On Tue, Mar 17, 2026 at 7:49 PM Nathan Bossart <[email protected]>
wrote:
> On Sat, Mar 14, 2026 at 11:43:38PM +0100, KAZAR Ayoub wrote:
> > Just a small concern about where some varlenas have a larger binary size
> > than its text representation ex:
> > SELECT pg_column_size(to_tsvector('SIMD is GOOD'));
> > pg_column_size
> > ----------------
> > 32
> >
> > its text representation is less than sizeof(Vector8) so currently v3
> would
> > enter SIMD path and exit out just from the beginning (two extra branches)
> > because it does this:
> > + if (TupleDescAttr(tup_desc, attnum - 1)->attlen == -1 &&
> > + VARSIZE_ANY_EXHDR(DatumGetPointer(value)) > sizeof(Vector8))
> >
> > I thought maybe we could do * 2 or * 4 its binary size, depends on the
> type
> > really but this is just a proposition if this case is something
> concerning.
>
> Can we measure the impact of this? How likely is this case?
>
I'll respond to this separately in a different email.
>
> > +static pg_attribute_always_inline void CopyAttributeOutText(CopyToState
> cstate, const char *string,
> > +
> bool use_simd, size_t len);
> > +static pg_attribute_always_inline void CopyAttributeOutCSV(CopyToState
> cstate, const char *string,
> > +
> bool use_quote, bool use_simd,
> size_t len);
>
> Can you test this on its own, too? We might be able to separate this and
> the change below into a prerequisite patch, assuming they show benefits.
>
I tested inlining alone and found the results were about an improvement of
1% to 4% across all configurations.
The inlining is only meaningful in combination with the SIMD work, for the
reason described below.
>
> > if (is_csv)
> > - CopyAttributeOutCSV(cstate, string,
> > -
> cstate->opts.force_quote_flags[attnum - 1]);
> > + {
> > + if (use_simd)
> > + CopyAttributeOutCSV(cstate, string,
> > +
> cstate->opts.force_quote_flags[attnum - 1],
> > +
> true, len);
> > + else
> > + CopyAttributeOutCSV(cstate, string,
> > +
> cstate->opts.force_quote_flags[attnum - 1],
> > +
> false, len);
>
> There isn't a terrible amount of branching on use_simd in these functions,
> so I'm a little skeptical this makes much difference. As above, it would
> be good to measure it
I compiled three variants
v3: use_simd passed as compile-time, CopyAttribute functions inlined.
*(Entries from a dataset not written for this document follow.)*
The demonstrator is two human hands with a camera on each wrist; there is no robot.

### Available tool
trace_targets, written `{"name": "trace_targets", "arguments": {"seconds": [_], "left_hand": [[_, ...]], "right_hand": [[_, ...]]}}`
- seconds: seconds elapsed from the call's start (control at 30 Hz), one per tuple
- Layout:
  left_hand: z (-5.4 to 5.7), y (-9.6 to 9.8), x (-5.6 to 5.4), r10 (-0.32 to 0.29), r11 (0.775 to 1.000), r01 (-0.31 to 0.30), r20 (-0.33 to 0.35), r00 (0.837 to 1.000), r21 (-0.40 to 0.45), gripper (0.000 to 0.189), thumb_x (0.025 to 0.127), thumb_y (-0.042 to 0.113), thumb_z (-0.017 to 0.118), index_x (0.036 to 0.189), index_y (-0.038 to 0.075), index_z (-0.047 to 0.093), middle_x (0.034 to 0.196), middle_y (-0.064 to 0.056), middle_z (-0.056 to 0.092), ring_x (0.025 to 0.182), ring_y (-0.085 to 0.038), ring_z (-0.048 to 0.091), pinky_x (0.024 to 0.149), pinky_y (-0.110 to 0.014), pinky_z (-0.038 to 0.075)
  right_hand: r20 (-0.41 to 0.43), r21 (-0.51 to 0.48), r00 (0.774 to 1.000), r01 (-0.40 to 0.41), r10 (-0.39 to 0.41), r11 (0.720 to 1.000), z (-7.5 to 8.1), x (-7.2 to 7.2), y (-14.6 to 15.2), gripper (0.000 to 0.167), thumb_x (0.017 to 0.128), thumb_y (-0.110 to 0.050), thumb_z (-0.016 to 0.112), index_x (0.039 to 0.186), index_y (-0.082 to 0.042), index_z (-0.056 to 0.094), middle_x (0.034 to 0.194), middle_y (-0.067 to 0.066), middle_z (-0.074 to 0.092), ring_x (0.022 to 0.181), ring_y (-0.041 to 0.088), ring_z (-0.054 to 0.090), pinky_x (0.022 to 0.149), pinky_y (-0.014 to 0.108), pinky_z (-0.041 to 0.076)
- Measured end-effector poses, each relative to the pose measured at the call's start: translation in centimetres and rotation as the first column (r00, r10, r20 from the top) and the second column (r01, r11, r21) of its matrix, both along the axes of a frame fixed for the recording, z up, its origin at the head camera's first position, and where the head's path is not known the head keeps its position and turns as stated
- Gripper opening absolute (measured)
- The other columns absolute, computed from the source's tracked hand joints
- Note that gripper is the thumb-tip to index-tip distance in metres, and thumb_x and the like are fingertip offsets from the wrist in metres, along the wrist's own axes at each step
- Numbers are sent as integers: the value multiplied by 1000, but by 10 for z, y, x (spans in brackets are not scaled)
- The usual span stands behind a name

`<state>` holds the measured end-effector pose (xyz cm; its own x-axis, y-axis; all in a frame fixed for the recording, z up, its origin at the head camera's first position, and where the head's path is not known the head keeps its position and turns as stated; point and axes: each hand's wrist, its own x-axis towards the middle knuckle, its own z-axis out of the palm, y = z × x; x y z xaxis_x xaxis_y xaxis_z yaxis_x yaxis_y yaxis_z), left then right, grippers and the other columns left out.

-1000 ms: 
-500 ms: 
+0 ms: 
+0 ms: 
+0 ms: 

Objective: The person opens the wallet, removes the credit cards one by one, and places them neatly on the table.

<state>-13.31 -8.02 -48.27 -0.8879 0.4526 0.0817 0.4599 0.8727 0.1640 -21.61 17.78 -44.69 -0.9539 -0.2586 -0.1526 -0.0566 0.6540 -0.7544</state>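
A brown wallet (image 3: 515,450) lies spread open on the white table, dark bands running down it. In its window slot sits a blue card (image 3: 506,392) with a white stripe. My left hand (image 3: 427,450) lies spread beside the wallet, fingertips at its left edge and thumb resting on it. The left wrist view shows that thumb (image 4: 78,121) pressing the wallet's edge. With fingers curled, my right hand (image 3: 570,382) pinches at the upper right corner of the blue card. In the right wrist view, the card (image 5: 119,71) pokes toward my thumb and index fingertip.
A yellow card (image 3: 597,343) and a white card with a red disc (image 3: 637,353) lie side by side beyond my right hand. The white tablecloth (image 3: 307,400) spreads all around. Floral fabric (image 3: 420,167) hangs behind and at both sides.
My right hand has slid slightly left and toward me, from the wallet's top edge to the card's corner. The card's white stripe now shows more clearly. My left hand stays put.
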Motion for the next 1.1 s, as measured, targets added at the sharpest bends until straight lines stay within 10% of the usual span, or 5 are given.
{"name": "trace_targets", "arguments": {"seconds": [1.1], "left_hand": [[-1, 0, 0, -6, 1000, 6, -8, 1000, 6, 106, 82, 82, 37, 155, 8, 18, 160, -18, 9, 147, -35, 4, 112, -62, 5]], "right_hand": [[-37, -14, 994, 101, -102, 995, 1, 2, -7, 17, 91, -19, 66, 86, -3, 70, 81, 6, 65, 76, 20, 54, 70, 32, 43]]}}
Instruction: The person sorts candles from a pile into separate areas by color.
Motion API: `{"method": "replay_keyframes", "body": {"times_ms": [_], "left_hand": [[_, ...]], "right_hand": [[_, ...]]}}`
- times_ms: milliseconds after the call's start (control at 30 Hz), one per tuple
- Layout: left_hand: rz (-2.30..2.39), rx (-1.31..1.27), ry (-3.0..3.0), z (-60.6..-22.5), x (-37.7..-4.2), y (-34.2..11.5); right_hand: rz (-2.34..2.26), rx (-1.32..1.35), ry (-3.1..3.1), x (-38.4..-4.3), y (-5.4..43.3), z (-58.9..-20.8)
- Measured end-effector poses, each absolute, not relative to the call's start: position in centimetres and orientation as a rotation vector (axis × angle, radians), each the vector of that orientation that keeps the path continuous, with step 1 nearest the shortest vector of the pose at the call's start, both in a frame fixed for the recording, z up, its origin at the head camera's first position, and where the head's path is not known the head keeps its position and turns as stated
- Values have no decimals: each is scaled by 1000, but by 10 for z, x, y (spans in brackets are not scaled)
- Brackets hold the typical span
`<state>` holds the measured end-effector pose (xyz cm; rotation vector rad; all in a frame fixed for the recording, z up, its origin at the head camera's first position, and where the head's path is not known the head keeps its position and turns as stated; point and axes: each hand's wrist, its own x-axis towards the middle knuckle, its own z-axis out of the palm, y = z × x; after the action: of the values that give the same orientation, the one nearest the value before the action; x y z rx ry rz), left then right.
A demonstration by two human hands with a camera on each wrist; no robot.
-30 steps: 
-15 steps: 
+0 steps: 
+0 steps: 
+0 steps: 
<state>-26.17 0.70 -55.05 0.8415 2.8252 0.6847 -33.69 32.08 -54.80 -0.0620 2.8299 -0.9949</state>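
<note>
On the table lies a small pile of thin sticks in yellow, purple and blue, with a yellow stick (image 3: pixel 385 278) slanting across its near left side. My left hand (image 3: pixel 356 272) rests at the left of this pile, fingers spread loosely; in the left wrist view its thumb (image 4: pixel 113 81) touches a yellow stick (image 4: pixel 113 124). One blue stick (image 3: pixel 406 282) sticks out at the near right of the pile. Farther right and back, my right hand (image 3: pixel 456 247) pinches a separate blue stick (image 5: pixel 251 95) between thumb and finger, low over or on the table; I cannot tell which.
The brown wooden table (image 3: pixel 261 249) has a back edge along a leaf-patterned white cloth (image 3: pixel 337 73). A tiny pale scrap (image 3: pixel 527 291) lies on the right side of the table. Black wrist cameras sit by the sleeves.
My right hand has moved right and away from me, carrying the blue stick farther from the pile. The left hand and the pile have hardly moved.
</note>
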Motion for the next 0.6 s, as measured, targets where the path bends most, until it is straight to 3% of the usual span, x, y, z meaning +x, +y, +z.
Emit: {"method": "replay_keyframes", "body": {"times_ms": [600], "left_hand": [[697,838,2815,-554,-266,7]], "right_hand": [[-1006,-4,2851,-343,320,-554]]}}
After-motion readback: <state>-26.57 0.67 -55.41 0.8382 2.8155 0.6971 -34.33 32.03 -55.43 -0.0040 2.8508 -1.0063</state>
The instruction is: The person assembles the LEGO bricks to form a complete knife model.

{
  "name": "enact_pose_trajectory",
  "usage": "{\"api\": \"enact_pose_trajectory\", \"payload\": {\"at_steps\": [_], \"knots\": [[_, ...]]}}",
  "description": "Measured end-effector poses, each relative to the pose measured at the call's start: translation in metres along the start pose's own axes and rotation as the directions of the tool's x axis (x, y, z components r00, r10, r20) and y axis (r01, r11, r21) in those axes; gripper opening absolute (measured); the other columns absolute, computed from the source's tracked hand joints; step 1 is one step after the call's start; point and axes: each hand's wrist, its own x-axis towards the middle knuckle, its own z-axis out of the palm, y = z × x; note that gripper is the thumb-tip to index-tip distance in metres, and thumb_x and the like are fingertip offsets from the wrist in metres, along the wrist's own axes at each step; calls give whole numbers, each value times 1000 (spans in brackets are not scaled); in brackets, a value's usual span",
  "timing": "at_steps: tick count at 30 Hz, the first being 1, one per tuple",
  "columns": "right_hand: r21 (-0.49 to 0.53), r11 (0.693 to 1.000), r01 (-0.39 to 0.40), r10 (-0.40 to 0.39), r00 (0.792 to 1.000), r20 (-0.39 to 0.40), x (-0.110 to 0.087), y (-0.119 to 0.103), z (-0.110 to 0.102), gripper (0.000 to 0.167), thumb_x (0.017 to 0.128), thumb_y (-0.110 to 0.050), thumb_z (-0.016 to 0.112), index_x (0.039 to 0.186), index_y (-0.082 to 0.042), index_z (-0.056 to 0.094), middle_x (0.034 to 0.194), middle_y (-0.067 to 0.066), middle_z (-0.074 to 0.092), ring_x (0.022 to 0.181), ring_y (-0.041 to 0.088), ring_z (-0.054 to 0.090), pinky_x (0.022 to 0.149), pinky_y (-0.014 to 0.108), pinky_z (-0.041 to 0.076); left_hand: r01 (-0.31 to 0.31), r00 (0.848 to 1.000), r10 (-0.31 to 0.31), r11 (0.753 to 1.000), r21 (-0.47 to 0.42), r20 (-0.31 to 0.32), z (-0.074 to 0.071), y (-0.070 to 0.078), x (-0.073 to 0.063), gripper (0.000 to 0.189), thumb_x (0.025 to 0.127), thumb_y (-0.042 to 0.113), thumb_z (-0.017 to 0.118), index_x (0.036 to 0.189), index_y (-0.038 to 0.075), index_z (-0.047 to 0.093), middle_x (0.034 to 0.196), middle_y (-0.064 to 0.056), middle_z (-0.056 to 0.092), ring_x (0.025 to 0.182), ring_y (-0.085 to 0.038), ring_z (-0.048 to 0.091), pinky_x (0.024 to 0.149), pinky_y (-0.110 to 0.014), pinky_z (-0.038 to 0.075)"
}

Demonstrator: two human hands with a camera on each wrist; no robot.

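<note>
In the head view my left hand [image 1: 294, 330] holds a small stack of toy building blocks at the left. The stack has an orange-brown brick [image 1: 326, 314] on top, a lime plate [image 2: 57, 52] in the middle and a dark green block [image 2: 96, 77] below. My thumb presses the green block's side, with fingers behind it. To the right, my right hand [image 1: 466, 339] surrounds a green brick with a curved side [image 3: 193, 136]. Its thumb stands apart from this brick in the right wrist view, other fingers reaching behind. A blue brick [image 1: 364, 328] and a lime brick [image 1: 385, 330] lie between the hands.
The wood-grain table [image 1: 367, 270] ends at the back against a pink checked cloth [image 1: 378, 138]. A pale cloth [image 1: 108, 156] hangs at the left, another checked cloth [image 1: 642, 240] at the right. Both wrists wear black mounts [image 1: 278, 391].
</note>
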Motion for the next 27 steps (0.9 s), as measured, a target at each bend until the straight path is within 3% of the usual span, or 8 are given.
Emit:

v3_variable: use_simd as is variable, CopyAttribute functions inlined.
v3_variable_noinline: use_simd as is variable, CopyAttribute functions are
not inlined.
None of the helpers are explicitly inlined by us.
The assembly reveals two things:
1) The CSV SIMD helpers (CopyCheckCSVQuoteNeedSIMD, CopySkipCSVEscapeSIMD)
are inlined by the compiler naturally in all
three variants, CopySkipTextSIMD is never inlined by the compiler in any
variant.
2) The constant-emitting approach (v3) does matter (just a little
apparently) specifically for CopySkipTextSIMD.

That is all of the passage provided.